• [Aim of the exercise]: Write only how many lines in this data include "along".

·····

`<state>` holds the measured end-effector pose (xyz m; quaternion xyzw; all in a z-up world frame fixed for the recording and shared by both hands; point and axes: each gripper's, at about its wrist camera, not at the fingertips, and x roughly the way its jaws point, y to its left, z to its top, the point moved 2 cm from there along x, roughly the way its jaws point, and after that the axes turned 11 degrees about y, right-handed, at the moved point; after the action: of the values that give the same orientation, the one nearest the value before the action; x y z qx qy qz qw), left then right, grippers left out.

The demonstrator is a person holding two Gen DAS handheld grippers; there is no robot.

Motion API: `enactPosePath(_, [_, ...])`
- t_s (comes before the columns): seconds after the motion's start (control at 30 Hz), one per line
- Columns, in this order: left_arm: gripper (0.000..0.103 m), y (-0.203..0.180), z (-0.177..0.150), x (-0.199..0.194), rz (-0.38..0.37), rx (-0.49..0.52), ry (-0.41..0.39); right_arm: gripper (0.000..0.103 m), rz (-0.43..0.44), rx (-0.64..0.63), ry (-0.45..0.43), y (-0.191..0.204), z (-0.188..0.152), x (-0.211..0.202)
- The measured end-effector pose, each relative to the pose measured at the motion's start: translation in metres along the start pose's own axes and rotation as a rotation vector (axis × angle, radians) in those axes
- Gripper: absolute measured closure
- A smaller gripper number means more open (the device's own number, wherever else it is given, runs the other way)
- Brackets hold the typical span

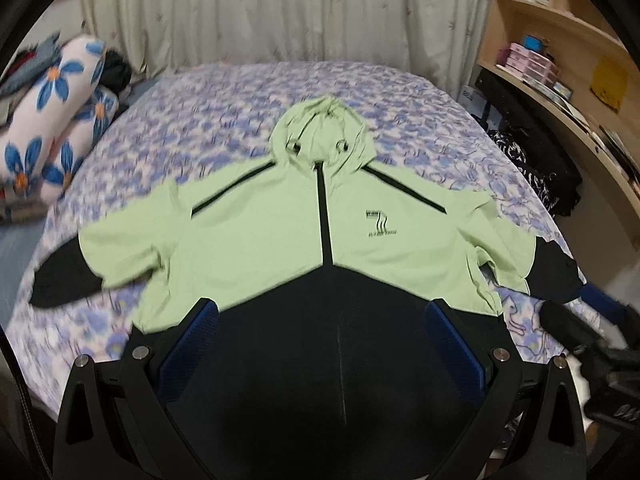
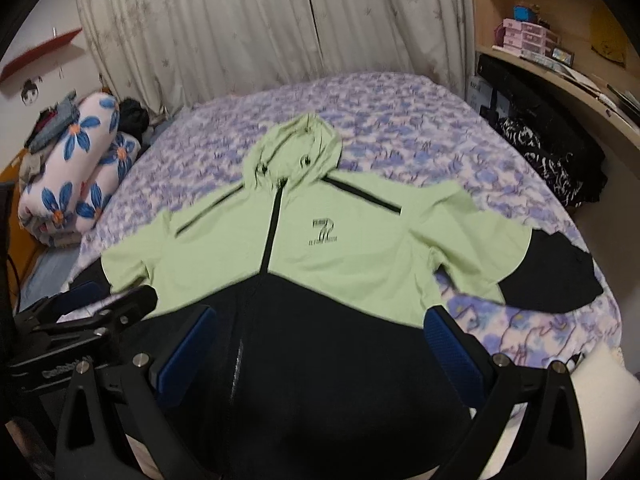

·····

• [Written response]: 2